Monday, March 2, 2009

2009 New York Mets Preview

Throughout the month of March Cohen's Corner will preview all 30 major leauge clubs as the season inches closer to opening day, April 6. Today, we start locally, with the New York Mets.

For each of the past two seasons the Mets have had to look back into the eyes of their tearful fans and say nothing but, "I am sorry." Such an excuse is not good enough for a club that was at one time a game away from a World Series berth in 2006, and oh, so close to two more division titles in 2007 and 2008.

After the 2007 season, the culprit was the starting rotation, prompting the Mets to add Johan Santana in the off-season. Santana was great, going 16-7 and proving to be a true work horse whenever he stepped onto the mound. However, one may argue that Santana could have easily been 22-3 in 2008, if it were not for a terrible bullpen.

In 2008, the bullpen was the excuse, and the Mets went out and tried to fix it, adding two closers, Francisco Rodriguez and J.J. Putz and ridding themselves of Aaron Heilman and Scott Schoeneweis.

But the problems run much deeper than a missing piece here and there. What is wrong with the Mets is a mental attitude. They lack mental toughness in crucial situations, as their hitters seem to choke up on their bats, forget to field the ball properly, and the pitchers forget how to throw strikes.

During these collapses, the likes of David Wright, Jose Reyes, and Carlos Delgado forgot how to hit when their team and fans need them most. Logic would tell you that a major overhaul should have been in order during the winter of 2008-2009, but the Mets decided to stay with what they had.

And what they have is nothing but questions:

Daniel Murphy has to prove that he can play left field as a regular player on a full time basis. Murphy can hit, but he has yet to show he can play in left. Murphy orinally came up as an infielder, so if Murphy struggles, GM Omar Minaya will definitely experience grief for not pursuing Manny Ramirez to give the Mets a needed right hand batter and a slightly better option at left. Nonetheless, Ramirez is a head case and has yet to sign with a major league team; until he signs, fans will push Minaya to sign him in very bad economic times.

Moreover, the Mets didn't pursue a new second baseman like Olrando Hudson, who has some more pop in his bat than Luis Castillo. The Mets are hoping that a more motivated Castillo will come on display in 2009 and look more like the guy who was a base-stealing threat for the Florida Marlins years ago. So far this spring, Castillo is doing well, slapping the ball all over the place, and already has accumulated four RBIs, but he will need to perform well when it really counts. If Castillo does well, that four year contract he signed last year will not sting as much.
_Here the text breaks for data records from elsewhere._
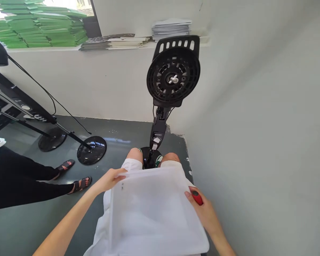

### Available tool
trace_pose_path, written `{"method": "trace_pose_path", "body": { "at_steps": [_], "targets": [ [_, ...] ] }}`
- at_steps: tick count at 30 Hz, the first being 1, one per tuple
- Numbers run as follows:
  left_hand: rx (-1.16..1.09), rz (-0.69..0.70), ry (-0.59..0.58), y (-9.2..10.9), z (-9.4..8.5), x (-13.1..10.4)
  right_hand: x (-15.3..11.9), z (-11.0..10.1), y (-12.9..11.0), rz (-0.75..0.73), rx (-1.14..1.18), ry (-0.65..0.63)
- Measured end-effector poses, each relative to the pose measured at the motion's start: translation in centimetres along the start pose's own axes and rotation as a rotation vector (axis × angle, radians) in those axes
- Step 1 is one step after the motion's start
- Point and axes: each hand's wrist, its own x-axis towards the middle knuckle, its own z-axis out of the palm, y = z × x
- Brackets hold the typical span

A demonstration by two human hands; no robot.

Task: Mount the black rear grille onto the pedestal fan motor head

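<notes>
A shallow white plastic tray [152, 209] rests across my lap, with nothing visible inside it. My left hand [110, 179] pinches its far left corner. At its right edge is my right hand [202, 209], fingers curled round a tool with a red and black handle [197, 198]; the tool's other end is hidden, and the thumb lies by the tray's rim. Straight ahead of my knees stands a black pedestal fan without blades or front guard, its round motor housing [173, 76] facing me and a wing nut on the shaft. Its post carries a control panel [157, 138].
Left of me are more black fan stands with round bases [92, 150] and a trailing cable [53, 97]. A person's legs in black trousers [24, 177] are close by. Green stacks [40, 26] and paper piles [172, 29] line the sill. A wall [264, 142] rises on the right.
</notes>
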Motion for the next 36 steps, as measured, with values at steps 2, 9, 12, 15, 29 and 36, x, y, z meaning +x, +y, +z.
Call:
{"method": "trace_pose_path", "body": {
  "at_steps": [2,9,12,15,29,36],
  "targets": [
    [-0.057,-0.028,0.024,-1.2,-2.2,-2.1,-1.5,1.3,0.8,0.015,0.070,-0.055],
    [-0.214,-0.415,0.234,-8.6,-9.1,-11.2,-1.1,1.7,4.2,0.135,0.140,-0.089],
    [-0.207,-0.527,0.284,-11.0,-9.4,-13.2,0.0,1.2,6.0,0.195,0.097,-0.182],
    [-0.206,-0.556,0.296,-12.2,-8.9,-13.3,0.4,1.3,7.2,0.233,0.057,-0.250],
    [-0.199,-0.328,0.307,-8.5,-5.4,-4.9,-0.6,4.1,3.0,0.120,0.074,-0.551],
    [-0.184,-0.153,0.293,-4.9,-1.7,0.7,-1.9,3.9,1.8,0.052,-0.061,-0.499]
  ]
}}
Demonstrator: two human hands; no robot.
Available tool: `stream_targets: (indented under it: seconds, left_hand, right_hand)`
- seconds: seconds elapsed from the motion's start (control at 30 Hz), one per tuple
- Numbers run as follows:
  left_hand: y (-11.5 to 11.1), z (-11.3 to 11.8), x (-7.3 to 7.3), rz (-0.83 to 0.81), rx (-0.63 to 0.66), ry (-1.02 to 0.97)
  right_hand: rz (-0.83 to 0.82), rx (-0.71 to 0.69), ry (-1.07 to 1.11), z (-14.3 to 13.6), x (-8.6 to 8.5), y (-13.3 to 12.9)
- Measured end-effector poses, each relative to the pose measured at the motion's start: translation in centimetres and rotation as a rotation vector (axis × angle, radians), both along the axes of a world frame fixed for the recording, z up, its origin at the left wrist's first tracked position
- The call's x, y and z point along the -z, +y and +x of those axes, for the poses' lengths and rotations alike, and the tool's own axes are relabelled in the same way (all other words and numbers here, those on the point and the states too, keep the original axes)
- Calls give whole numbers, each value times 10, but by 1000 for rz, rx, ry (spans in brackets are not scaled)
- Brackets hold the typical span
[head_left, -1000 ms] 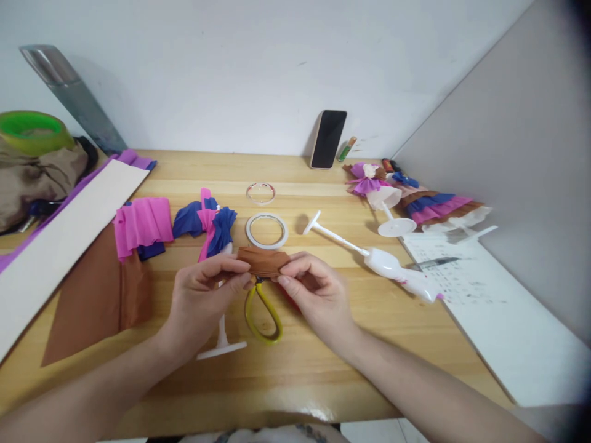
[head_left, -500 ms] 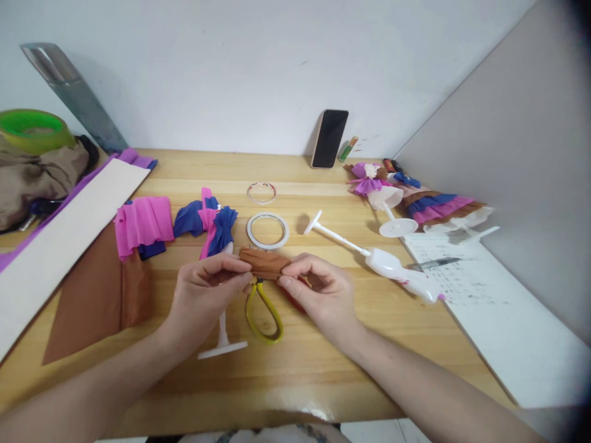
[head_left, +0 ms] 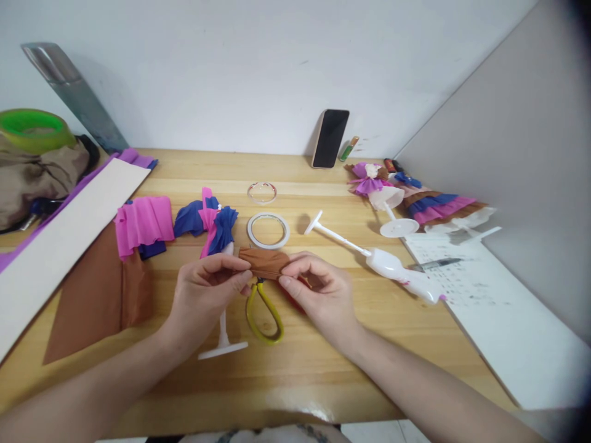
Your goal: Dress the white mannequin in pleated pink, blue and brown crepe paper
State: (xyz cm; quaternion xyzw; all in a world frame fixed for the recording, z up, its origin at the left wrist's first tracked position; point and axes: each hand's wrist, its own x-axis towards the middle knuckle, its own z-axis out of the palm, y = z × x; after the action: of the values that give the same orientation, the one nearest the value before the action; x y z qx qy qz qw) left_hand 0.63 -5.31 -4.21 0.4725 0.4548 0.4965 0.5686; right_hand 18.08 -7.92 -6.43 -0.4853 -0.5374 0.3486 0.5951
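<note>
Between my two hands is a small strip of brown crepe paper [head_left: 264, 261], its surface lightly gathered. My left hand [head_left: 205, 298] pinches its left end between thumb and fingers. The right end is pinched the same way by my right hand [head_left: 323, 292]. Under the paper lie scissors [head_left: 252, 320] with yellow-green handles; their blades are mostly hidden. Partly behind my left hand is a white stand [head_left: 223, 344] carrying a figure dressed in blue and pink crepe paper [head_left: 221, 231]. A roll of white double-sided tape [head_left: 268, 231] lies just beyond the brown strip.
To the left are pink crepe paper [head_left: 145, 226], a brown sheet [head_left: 90, 301] and a long white board strip [head_left: 69, 258]. On the right lie a white doll form [head_left: 388, 263], a dressed figure [head_left: 443, 206] and a notebook [head_left: 503, 332]. A phone [head_left: 330, 138] leans on the wall.
Both hands keep their pinch on the brown crepe paper in nearly the same place. The strip's face tilts very slightly; nothing else has visibly moved.
</note>
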Motion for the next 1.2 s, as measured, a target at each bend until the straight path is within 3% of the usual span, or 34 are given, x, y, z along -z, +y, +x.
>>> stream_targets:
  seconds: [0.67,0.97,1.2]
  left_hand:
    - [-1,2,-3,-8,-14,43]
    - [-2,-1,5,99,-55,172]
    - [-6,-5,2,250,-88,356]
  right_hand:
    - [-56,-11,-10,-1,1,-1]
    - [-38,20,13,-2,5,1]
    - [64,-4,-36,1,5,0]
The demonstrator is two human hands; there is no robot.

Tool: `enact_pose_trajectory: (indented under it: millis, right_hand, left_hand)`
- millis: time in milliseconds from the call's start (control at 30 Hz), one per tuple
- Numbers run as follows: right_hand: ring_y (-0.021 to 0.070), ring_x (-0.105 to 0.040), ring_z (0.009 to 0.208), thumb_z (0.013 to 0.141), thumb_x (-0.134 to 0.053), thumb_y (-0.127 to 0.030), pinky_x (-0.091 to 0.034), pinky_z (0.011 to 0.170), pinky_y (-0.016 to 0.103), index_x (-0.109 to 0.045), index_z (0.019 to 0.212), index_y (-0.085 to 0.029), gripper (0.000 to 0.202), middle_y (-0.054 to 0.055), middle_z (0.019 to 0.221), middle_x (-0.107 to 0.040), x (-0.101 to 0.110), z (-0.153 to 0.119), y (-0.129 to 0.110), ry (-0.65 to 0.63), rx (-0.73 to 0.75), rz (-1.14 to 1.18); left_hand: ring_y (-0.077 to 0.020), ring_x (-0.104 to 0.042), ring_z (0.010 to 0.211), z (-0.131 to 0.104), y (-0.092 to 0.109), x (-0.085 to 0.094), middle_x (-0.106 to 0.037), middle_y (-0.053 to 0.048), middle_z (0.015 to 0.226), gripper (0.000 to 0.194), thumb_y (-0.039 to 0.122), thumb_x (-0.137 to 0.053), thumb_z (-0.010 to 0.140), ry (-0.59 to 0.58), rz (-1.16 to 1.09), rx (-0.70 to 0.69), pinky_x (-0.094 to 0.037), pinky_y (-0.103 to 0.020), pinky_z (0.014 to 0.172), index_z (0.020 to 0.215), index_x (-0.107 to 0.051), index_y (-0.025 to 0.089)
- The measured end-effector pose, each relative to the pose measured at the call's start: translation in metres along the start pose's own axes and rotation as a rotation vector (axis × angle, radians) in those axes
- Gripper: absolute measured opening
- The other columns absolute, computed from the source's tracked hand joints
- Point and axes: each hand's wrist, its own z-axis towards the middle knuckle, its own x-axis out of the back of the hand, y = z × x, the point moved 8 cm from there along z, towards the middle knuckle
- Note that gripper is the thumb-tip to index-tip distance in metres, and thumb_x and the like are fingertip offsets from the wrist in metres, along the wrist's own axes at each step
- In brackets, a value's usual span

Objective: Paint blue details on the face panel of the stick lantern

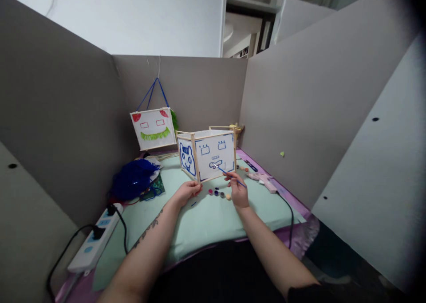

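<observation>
The left hand (189, 193) pinches the bottom corner of a white paper lantern (216, 154) with a wooden frame, holding it upright above the green-covered surface (149, 227). The right hand (238, 192) grips a thin blue paintbrush (233, 177) between thumb and fingers, its tip at the blue mouth shape drawn on the lantern's wide face; the narrower face on the left carries a blue animal face. Small paint pots (222, 194) stand in a row on the surface, between the two hands. To the right lies a pink glue gun (264, 182) with a black cord. On the left are a heap of blue yarn (133, 179) and, nearer the person, a white power strip (96, 238) with plugs in it. Behind, a second lantern (153, 130) with red and green decoration hangs from blue cords.
</observation>
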Motion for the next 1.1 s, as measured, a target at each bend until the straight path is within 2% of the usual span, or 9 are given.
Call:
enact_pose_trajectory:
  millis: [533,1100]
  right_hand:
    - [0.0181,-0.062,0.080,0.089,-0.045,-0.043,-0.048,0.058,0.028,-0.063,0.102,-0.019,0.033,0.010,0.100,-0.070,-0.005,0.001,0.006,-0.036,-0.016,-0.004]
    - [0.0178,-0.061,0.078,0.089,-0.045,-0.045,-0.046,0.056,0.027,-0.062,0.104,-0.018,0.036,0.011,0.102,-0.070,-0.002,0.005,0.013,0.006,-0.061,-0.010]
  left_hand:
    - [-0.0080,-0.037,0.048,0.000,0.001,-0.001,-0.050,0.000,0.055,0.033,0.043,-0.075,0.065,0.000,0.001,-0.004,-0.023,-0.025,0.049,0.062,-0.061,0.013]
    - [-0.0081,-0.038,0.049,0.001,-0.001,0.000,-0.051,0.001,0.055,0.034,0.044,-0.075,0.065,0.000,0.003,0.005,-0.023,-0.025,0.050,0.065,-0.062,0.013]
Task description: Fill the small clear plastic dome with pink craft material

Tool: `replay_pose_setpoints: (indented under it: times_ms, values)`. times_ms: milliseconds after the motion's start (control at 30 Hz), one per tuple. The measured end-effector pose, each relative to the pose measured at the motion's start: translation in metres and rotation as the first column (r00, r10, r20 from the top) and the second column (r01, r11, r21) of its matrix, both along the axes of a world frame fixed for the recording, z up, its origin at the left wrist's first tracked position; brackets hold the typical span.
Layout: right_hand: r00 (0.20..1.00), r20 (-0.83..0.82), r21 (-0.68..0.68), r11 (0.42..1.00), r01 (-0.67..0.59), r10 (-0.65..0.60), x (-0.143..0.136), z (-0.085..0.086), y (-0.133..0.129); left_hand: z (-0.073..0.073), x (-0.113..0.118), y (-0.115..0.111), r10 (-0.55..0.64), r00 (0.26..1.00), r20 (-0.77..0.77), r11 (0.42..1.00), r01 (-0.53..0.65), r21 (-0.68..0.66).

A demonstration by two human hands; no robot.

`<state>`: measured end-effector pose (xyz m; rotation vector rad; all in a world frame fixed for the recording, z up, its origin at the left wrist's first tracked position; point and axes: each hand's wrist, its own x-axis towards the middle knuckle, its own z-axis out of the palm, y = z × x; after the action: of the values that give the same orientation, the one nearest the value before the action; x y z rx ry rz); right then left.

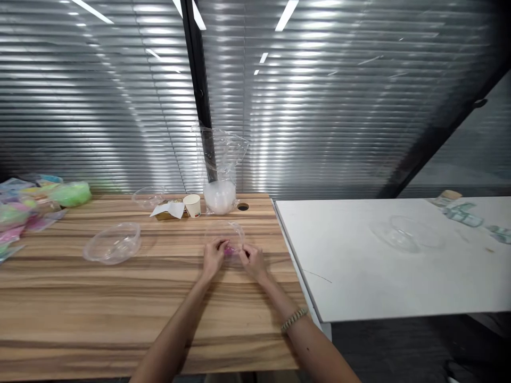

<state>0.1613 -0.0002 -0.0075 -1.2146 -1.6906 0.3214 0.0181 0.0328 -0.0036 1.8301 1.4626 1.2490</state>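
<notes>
My left hand [214, 256] and my right hand [252, 260] meet over the wooden table, fingers pinched. Between their fingertips shows a small pink, shiny thing [230, 250], perhaps in clear film; its kind is too small to tell. Just behind and around the fingers stands a clear plastic bowl [223, 230], its near part covered by the hands. Beyond it are a white paper cup [192, 206] and an open clear bag with white contents [220, 197]. A small gold box with white paper [171, 210] lies left of the cup.
Clear plastic bowls [113, 244] stand to the left. Colourful packets [30, 207] pile up at the table's far left. A white table [359, 287] adjoins on the right, bearing clear lids [407, 233] and crumpled green-and-white packaging [463, 214]. Blinds [311, 122] hang behind.
</notes>
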Motion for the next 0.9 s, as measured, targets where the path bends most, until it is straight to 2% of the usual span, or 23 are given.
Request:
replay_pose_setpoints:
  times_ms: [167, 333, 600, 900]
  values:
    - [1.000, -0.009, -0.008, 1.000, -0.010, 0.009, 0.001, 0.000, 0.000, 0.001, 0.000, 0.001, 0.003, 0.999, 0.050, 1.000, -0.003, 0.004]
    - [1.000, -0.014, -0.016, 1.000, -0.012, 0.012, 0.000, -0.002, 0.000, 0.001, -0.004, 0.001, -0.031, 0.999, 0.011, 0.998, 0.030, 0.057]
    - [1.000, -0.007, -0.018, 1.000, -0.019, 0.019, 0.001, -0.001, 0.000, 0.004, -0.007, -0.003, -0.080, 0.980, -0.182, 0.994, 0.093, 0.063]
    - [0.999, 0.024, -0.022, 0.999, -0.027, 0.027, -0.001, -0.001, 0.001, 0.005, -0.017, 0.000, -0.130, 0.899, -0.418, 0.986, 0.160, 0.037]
The Mets rotation also has issues. If Johan Santana is not healthy, the Mets are in big trouble. They lack a significant number two starter like a Derek Lowe who signed with the Braves, or a Jon Garland, who signed with the Diamondbacks.
John Maine, who has suffered through arm problems and is a five inning pitcher at best, will be leaned on to be the number two guy. After him, there is still a very young Mike Pelfrey and a very erratic Oliver Perez. Maine, Pelfrey and Perez can win 10-12 games each, but that may not be enough to get the Mets anywhere, especially if Santana wins less than 20 games in 2009.

Age: There has to be concern about the age of Carlos Delgado at first base. Last season, Delgado was struggling through the first three months of the year, hitting around .227 for most of that time. From June 27 on, Delgado came back to life, belting home runs all over the field and driving the ball from gap to gap. If Delgado begins to show his advanced age, then the Mets will have to consider their options and look for a replacement. Without significant power from Delgado the Mets offense is dead.

Mentality: The entire fate of the 2009 Mets will be based on one thing, their mental state. If the Mets continue to goof around at the top of the dugout, i.e. Jose Reyes, and continue to choke up when the going gets tough, then the Mets will go absolutely nowhere. One can sumise that the Mets are like children or teenagers; they are happy when things are going well, but when they are forced to actually do their work and perform, they fail miserably. It is time for the Mets to grow up and become men. If not forget about it.

Prediction: Mets finish 84-78, second place in NL East.